What is required — In this exercise, every entry is to be copied exactly.

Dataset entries
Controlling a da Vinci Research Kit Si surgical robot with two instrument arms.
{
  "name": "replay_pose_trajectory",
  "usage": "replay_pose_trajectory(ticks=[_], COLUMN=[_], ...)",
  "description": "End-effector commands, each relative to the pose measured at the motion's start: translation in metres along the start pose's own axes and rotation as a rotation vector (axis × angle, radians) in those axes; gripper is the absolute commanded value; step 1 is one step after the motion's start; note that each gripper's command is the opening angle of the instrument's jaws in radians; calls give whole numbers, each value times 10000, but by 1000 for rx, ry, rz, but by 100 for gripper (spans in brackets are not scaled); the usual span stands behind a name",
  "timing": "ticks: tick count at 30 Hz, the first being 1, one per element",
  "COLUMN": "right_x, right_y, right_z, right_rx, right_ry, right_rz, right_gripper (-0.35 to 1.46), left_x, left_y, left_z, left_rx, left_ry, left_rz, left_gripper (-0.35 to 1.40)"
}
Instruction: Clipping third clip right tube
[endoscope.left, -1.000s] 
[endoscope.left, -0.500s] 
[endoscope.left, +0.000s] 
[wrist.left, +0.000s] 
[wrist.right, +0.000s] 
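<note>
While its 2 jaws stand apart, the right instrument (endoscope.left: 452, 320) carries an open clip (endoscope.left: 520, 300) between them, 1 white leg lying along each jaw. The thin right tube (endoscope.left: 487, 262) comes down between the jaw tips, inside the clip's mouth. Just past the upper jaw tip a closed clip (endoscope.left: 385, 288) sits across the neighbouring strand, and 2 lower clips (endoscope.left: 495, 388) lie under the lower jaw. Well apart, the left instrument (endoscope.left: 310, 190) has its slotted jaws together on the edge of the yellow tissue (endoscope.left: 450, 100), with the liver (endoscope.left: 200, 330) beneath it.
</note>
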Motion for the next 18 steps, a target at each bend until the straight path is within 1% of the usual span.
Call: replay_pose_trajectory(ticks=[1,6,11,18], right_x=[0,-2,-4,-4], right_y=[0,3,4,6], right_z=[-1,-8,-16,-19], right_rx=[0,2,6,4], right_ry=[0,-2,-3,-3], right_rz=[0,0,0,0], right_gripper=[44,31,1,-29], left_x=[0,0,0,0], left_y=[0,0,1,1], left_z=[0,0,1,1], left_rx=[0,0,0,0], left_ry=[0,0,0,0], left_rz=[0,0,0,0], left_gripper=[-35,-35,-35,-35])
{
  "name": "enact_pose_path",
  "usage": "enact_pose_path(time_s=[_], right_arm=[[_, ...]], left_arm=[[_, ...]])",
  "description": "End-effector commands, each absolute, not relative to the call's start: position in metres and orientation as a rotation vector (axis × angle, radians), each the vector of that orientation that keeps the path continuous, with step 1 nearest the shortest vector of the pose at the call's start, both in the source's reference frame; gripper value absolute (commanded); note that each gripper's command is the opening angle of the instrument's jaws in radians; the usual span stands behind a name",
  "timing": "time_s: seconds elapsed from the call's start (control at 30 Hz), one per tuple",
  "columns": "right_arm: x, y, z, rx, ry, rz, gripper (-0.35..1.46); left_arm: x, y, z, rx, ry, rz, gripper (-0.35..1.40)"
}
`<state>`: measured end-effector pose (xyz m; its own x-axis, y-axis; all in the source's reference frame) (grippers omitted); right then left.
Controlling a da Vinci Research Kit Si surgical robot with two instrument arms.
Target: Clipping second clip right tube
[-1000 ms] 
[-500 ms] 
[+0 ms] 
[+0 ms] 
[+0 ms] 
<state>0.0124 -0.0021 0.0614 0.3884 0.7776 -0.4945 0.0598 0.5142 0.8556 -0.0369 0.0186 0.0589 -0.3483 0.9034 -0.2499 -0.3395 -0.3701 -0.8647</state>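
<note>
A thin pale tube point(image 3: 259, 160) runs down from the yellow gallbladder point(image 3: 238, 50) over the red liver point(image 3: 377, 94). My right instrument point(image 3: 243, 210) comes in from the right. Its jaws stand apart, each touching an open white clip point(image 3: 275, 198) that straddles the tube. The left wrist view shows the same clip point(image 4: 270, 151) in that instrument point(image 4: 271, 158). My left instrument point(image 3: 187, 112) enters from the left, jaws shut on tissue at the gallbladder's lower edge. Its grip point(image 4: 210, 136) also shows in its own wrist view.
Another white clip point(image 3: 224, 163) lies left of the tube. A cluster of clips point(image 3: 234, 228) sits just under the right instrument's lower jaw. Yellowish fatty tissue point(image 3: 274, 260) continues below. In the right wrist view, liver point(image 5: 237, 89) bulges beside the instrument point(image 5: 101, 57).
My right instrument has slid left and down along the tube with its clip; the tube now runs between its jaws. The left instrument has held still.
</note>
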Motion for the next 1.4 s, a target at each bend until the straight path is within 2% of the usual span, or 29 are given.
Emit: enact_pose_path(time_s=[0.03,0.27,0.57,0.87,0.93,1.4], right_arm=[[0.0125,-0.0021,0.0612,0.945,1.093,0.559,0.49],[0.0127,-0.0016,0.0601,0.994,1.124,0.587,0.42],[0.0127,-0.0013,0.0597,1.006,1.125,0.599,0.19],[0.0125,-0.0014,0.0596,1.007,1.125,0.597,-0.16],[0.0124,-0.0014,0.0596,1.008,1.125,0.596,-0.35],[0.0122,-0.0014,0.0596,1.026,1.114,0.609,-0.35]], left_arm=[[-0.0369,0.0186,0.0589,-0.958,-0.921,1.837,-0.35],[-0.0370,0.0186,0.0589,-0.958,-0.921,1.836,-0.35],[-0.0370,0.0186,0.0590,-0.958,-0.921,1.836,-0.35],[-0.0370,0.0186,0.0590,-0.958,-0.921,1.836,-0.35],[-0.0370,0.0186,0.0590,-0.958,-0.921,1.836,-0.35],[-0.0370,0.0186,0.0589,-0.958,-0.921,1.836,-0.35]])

Answer box —
Controlling a da Vinci Research Kit Si surgical robot with two instrument arms.
{
  "name": "replay_pose_trajectory",
  "usage": "replay_pose_trajectory(ticks=[_], COLUMN=[_], ...)",
  "description": "End-effector commands, each relative to the pose measured at the motion's start: translation in metres along the start pose's own axes and rotation as a rotation vector (axis × angle, radians) in those axes; gripper is the absolute commanded value; step 1 is one step after the motion's start; note that each gripper's command is the opening angle of the instrument's jaws in radians; calls give whole numbers, each value times 10000, but by 1000 for rx, ry, rz, but by 100 for gripper (spans in brackets are not scaled); the usual span stands behind a name",
  "timing": "ticks: tick count at 30 Hz, the first being 1, one per element",
  "COLUMN": "right_x, right_y, right_z, right_rx, right_ry, right_rz, right_gripper (-0.35 to 1.46), left_x, left_y, left_z, left_rx, left_ry, left_rz, left_gripper (-0.35 to 1.40)"
}
Instruction: Clipping third clip right tube
[endoscope.left, -1.000s] 
[endoscope.left, -0.500s] 
[endoscope.left, +0.000s] 
[wrist.left, +0.000s] 
[wrist.right, +0.000s] 
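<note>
While its 2 jaws stand apart, the right instrument (endoscope.left: 452, 320) carries an open clip (endoscope.left: 520, 300) between them, 1 white leg lying along each jaw. The thin right tube (endoscope.left: 487, 262) comes down between the jaw tips, inside the clip's mouth. Just past the upper jaw tip a closed clip (endoscope.left: 385, 288) sits across the neighbouring strand, and 2 lower clips (endoscope.left: 495, 388) lie under the lower jaw. Well apart, the left instrument (endoscope.left: 310, 190) has its slotted jaws together on the edge of the yellow tissue (endoscope.left: 450, 100), with the liver (endoscope.left: 200, 330) beneath it.
</note>
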Motion for the next 18 steps, a target at each bend until the straight path is within 1% of the usual span.
Call: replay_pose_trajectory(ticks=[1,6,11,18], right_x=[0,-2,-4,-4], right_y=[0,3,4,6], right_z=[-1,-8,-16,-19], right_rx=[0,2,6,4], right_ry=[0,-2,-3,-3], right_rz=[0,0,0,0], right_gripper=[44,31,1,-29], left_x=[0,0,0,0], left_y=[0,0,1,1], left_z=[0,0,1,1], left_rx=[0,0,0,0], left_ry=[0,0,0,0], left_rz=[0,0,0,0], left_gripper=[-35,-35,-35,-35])
{
  "name": "enact_pose_path",
  "usage": "enact_pose_path(time_s=[_], right_arm=[[_, ...]], left_arm=[[_, ...]])",
  "description": "End-effector commands, each absolute, not relative to the call's start: position in metres and orientation as a rotation vector (axis × angle, radians), each the vector of that orientation that keeps the path continuous, with step 1 nearest the shortest vector of the pose at the call's start, both in the source's reference frame; gripper value absolute (commanded); note that each gripper's command is the opening angle of the instrument's jaws in radians; the usual span stands behind a name",
  "timing": "time_s: seconds elapsed from the call's start (control at 30 Hz), one per tuple",
  "columns": "right_arm: x, y, z, rx, ry, rz, gripper (-0.35..1.46); left_arm: x, y, z, rx, ry, rz, gripper (-0.35..1.40)"
}
`<state>`: measured end-effector pose (xyz m; its own x-axis, y-axis; all in the source's reference frame) (grippers omitted); right then left.
Controlling a da Vinci Research Kit Si surgical robot with two instrument arms.
Target: Clipping second clip right tube
[-1000 ms] 
[-500 ms] 
[+0 ms] 
[+0 ms] 
[+0 ms] 
<state>0.0124 -0.0021 0.0614 0.3884 0.7776 -0.4945 0.0598 0.5142 0.8556 -0.0369 0.0186 0.0589 -0.3483 0.9034 -0.2499 -0.3395 -0.3701 -0.8647</state>
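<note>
A thin pale tube point(image 3: 259, 160) runs down from the yellow gallbladder point(image 3: 238, 50) over the red liver point(image 3: 377, 94). My right instrument point(image 3: 243, 210) comes in from the right. Its jaws stand apart, each touching an open white clip point(image 3: 275, 198) that straddles the tube. The left wrist view shows the same clip point(image 4: 270, 151) in that instrument point(image 4: 271, 158). My left instrument point(image 3: 187, 112) enters from the left, jaws shut on tissue at the gallbladder's lower edge. Its grip point(image 4: 210, 136) also shows in its own wrist view.
Another white clip point(image 3: 224, 163) lies left of the tube. A cluster of clips point(image 3: 234, 228) sits just under the right instrument's lower jaw. Yellowish fatty tissue point(image 3: 274, 260) continues below. In the right wrist view, liver point(image 5: 237, 89) bulges beside the instrument point(image 5: 101, 57).
My right instrument has slid left and down along the tube with its clip; the tube now runs between its jaws. The left instrument has held still.
</note>
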Motion for the next 1.4 s, a target at each bend until the straight path is within 2% of the usual span, or 29 are given.
Emit: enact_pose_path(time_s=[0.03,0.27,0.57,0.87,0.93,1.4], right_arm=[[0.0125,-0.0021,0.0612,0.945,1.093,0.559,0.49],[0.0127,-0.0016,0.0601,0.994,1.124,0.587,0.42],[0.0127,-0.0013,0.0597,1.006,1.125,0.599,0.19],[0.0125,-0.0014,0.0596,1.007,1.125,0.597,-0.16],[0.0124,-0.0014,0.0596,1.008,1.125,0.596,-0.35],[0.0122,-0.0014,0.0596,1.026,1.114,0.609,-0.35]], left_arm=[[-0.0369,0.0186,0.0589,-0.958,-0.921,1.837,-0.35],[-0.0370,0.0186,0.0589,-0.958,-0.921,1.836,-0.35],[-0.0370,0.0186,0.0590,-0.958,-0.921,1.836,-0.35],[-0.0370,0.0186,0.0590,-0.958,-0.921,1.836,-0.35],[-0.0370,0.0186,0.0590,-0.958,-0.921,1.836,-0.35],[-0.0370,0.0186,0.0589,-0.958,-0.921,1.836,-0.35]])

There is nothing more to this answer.